Although the listing contains pictures, reproduce only its text, exactly as written.

[[ Dataset content open ]]

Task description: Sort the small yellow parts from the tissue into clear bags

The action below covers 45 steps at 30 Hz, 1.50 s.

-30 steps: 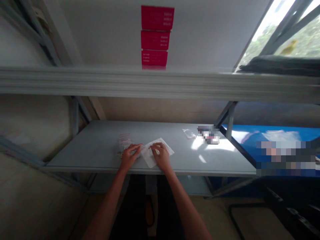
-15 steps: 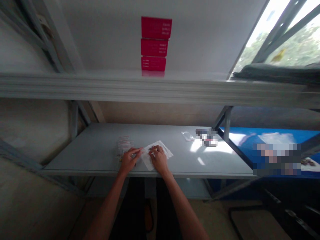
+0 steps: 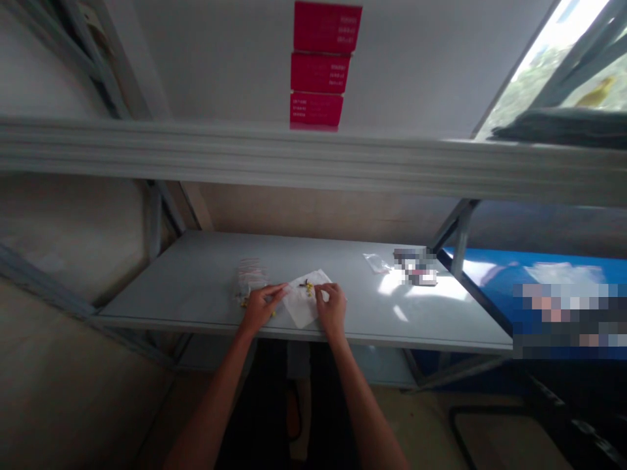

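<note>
A white sheet, thin like paper or plastic, lies near the front edge of the table. On it sits a small cluster of yellow and black parts, too small to name. My left hand has its fingertips and thumb close together at the sheet's left edge, seemingly pinching it. Over the sheet's right side, my right hand is closed with bent fingers beside the cluster; what the fingertips hold is hidden. Clear zip bags lie behind my left hand, with small yellow pieces beside them.
A clear plastic bag and a blurred-out item lie at the table's right rear. Overhead, a shelf edge crosses the view, with three stacked red boxes above. A metal frame post separates a blue table on the right.
My right hand has shifted right off the middle of the sheet, uncovering the yellow and black cluster. My left hand stays at the sheet's left edge. The camera has tilted slightly down.
</note>
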Each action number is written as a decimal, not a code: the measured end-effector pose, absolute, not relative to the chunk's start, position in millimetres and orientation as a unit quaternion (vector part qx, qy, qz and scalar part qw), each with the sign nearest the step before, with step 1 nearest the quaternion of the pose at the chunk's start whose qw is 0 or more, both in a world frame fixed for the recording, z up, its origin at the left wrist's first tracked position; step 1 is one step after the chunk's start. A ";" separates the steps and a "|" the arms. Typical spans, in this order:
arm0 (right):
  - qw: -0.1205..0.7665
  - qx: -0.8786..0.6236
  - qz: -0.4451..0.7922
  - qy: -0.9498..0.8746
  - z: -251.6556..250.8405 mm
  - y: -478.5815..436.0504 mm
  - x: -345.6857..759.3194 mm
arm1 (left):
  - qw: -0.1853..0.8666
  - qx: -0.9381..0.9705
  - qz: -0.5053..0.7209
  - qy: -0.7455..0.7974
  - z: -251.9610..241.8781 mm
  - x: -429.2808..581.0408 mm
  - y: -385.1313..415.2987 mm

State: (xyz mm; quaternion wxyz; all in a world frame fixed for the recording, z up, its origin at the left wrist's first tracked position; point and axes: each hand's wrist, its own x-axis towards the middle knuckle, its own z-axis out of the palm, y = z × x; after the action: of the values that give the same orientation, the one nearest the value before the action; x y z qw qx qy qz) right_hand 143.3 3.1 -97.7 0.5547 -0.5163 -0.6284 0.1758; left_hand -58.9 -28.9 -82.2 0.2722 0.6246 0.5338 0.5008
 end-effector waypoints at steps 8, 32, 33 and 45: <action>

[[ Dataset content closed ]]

▶ **Written reply**
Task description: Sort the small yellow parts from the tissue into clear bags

The action below covers 45 steps at 30 Hz, 1.50 s.

-30 steps: 
-15 steps: 
+0 steps: 

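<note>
A white sheet, thin like paper or plastic, lies near the front edge of the table. On it sits a small cluster of yellow and black parts, too small to name. My left hand has its fingertips and thumb close together at the sheet's left edge, seemingly pinching it. Over the sheet's right side, my right hand is closed with bent fingers beside the cluster; what the fingertips hold is hidden. Clear zip bags lie behind my left hand, with small yellow pieces beside them.
A clear plastic bag and a blurred-out item lie at the table's right rear. Overhead, a shelf edge crosses the view, with three stacked red boxes above. A metal frame post separates a blue table on the right.
My right hand has shifted right off the middle of the sheet, uncovering the yellow and black cluster. My left hand stays at the sheet's left edge. The camera has tilted slightly down.
</note>
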Each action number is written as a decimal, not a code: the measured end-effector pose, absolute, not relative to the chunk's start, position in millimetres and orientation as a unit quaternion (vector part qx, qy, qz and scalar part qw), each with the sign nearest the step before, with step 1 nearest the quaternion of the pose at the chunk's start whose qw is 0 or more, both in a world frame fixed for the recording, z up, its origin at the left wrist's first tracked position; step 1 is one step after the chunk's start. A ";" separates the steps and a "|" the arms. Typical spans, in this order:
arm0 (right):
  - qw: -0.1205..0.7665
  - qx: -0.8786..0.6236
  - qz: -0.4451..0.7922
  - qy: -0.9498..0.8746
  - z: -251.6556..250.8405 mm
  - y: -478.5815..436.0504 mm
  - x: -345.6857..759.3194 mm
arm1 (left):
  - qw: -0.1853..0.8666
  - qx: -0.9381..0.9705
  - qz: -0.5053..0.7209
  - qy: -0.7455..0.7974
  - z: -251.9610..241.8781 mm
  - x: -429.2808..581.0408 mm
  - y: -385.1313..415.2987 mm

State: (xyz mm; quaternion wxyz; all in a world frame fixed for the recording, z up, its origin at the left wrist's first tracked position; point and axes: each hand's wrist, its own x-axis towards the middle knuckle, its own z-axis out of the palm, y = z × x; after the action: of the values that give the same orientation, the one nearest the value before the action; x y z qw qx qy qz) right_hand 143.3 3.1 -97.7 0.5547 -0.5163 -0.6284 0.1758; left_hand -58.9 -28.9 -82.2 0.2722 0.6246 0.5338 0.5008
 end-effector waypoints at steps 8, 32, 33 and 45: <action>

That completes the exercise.